Détail

Une infrastructure bleue-verte pour une bonne qualité de vie en ville

13 décembre 2022 | Kaspar Meuli, Andri Bryner

La conférence Aqua Urbanica co-organisée par l’Eawag a approfondi la question de savoir ce qui est nécessaire pour mettre en œuvre le concept de ville-éponge. Grâce à ce concept, les villes seront en mesure d’atténuer les conséquences du changement climatique.

Vagues de chaleur et précipitations intenses – les conséquences du changement climatique donnent du fil à retordre aux villes. L’évacuation des eaux urbaines notamment fait face à de nouvelles exigences: Elle devra à l’avenir non seulement absorber les fortes précipitations plus fréquentes mais aussi contribuer à rendre plus supportables pour la population les périodes de canicule. C’est avec cette toile de fond qu’a été organisée l’«Aqua Urbanica» les 14 et 15 novembre 2022.
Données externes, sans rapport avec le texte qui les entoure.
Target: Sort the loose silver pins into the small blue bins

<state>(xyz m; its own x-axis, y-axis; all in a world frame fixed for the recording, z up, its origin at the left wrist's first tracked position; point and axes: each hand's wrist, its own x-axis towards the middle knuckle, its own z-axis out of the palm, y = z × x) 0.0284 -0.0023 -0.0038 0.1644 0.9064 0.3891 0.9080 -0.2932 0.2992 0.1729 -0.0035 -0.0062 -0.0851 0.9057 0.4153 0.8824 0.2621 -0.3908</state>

La conférence s’adresse aux experts d’Allemagne, d’Autriche et de Suisse. Ils sont traditionnellement issus de la gestion des eaux urbaines et de la recherche, mais cette manifestation s’adresse de manière accrue aux urbanistes et aux paysagistes, aux autorités et aux services des espaces verts. Le titre de la conférence annonçait d’emblée la couleur: «Du vert plutôt que du gris – planifier ensemble l’évacuation des eaux urbaines de demain avec des infrastructures bleues-vertes».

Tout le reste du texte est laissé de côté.